5.4. CHAPTER NINE: Collectors

In April 1996, millions of "bots"--computer codes designed to "spider," or automatically search the Internet and copy content--began running across the Net. Page by page, these bots copied Internet-based information onto a small set of computers located in a basement in San Francisco's Presidio. Once the bots finished the whole of the Internet, they started again. Over and over again, once every two months, these bits of code took copies of the Internet and stored them.

By October 2001, the bots had collected more than five years of copies. And at a small announcement in Berkeley, California, the archive that these copies created, the Internet Archive, was opened to the world. Using a technology called "the Way Back Machine," you could enter a Web page, and see all of its copies going back to 1996, as well as when those pages changed.

This is the thing about the Internet that Orwell would have appreciated. In the dystopia described in 1984, old newspapers were constantly updated to assure that the current view of the world, approved of by the government, was not contradicted by previous news reports.

Thousands of workers constantly reedited the past, meaning there was no way ever to know whether the story you were reading today was the story that was printed on the date published on the paper.

It's the same with the Internet.

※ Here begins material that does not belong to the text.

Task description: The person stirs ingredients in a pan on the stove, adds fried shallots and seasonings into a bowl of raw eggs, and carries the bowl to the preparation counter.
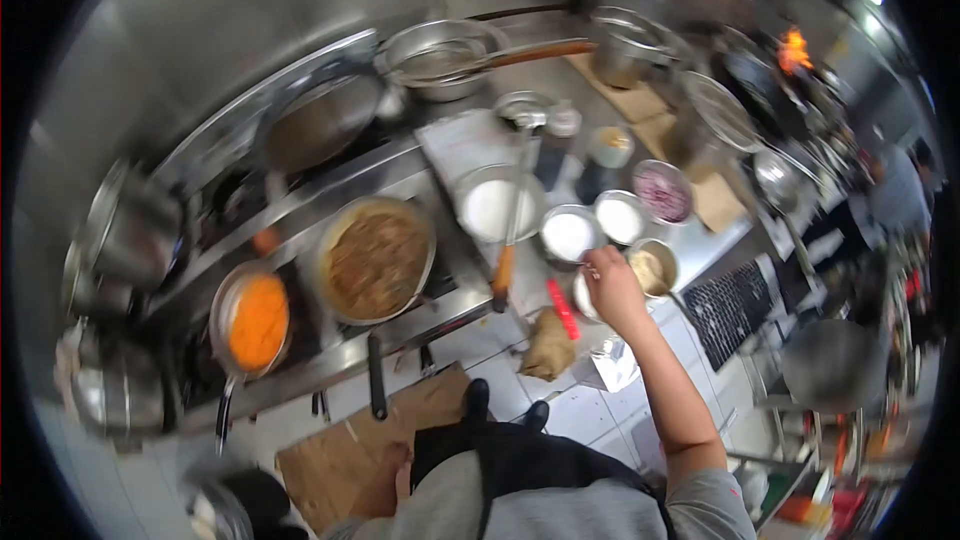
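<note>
The biggest thing seen is the stove (385,183), set by the left edge of the counter (717,240). On the floor, a brown sheet (350,445) is laid in front of the stove. A dark wok (325,120) is rested at the back of the stove. Nearer the front, a big pan (375,260) is filled with lumpy brown food, and to its left a smaller pan (258,325) is filled with bright orange food.

A tall pot (622,50) is stood near the far edge of the counter. By the left edge, a wide bowl (492,205) of white stuff is crossed by a long ladle (519,190), with its wooden handle pointed at the near left corner. To the right, a bowl of chopped purple bits (663,191) is set farther from the near edge than two white-filled bowls: a middle bowl (569,233) and a little bowl (620,218). A bowl of pale tan stuff (653,268) is placed close to the near edge.

The right hand (612,288) is held at the near edge, over a half-hidden bowl (583,298). Its fingers are bunched together; whether anything is pinched cannot be told. The left hand (398,460) is kept low by the body, away from the counter, and how its fingers are set cannot be told. A red strip (562,309) is seen just left of the half-hidden bowl.
</note>
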Motion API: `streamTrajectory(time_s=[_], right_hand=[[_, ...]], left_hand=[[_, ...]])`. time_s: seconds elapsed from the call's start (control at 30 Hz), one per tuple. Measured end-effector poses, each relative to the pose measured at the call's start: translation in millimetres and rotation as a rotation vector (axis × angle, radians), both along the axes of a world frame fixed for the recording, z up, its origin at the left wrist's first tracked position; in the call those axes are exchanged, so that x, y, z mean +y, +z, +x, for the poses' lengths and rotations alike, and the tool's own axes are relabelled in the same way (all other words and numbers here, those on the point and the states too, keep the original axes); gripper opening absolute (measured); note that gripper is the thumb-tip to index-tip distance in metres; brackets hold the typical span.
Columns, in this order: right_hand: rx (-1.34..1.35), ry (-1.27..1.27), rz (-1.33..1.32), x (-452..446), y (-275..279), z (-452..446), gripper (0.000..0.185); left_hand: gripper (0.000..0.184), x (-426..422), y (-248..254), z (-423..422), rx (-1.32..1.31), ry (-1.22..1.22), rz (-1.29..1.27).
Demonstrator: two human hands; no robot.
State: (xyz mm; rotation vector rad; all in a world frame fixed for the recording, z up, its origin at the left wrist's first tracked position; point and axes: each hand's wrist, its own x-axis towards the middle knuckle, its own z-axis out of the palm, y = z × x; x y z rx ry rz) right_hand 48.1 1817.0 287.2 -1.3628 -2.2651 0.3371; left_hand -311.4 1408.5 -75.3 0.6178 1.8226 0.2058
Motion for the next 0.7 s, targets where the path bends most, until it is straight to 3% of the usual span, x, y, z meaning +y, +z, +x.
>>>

If you go to a Web page today, there's no way for you to know whether the content you are reading is the same as the content you read before. The page may seem the same, but the content could easily be different. The Internet is Orwell's library--constantly updated, without any reliable memory.

Until the Way Back Machine, at least. With the Way Back Machine, and the Internet Archive underlying it, you can see what the Internet was. You have the power to see what you remember. More importantly, perhaps, you also have the power to find what you don't remember and what others might prefer you forget.[1]

We take it for granted that we can go back to see what we remember reading. Think about newspapers. If you wanted to study the reaction of your hometown newspaper to the race riots in Watts in 1965, or to Bull Connor's water cannon in 1963, you could go to your public library and look at the newspapers. Those papers probably exist on microfiche. If you're lucky, they exist in paper, too. Either way, you are free, using a library, to go back and remember--not just what it is convenient to remember, but remember something close to the truth.

It is said that those who fail to remember history are doomed to repeat it. That's not quite correct. We all forget history. The key is whether we have a way to go back to rediscover what we forget. More directly, the key is whether an objective past can keep us honest. Libraries help do that, by collecting content and keeping it, for schoolchildren, for researchers, for grandma. A free society presumes this knowedge.

The Internet was an exception to this presumption. Until the Internet Archive, there was no way to go back. The Internet was the quintessentially transitory medium. And yet, as it becomes more important in forming and reforming society, it becomes more and more important to maintain in some historical form. It's just bizarre to think that we have scads of archives of newspapers from tiny towns around the world, yet there is but one copy of the Internet--the one kept by the Internet Archive.

Brewster Kahle is the founder of the Internet Archive. He was a very successful Internet entrepreneur after he was a successful computer researcher. In the 1990s, Kahle decided he had had enough business success. It was time to become a different kind of success. So he launched a series of projects designed to archive human knowledge. The Internet Archive was just the first of the projects of this Andrew Carnegie of the Internet. By December of 2002, the archive had over 10 billion pages, and it was growing at about a billion pages a month.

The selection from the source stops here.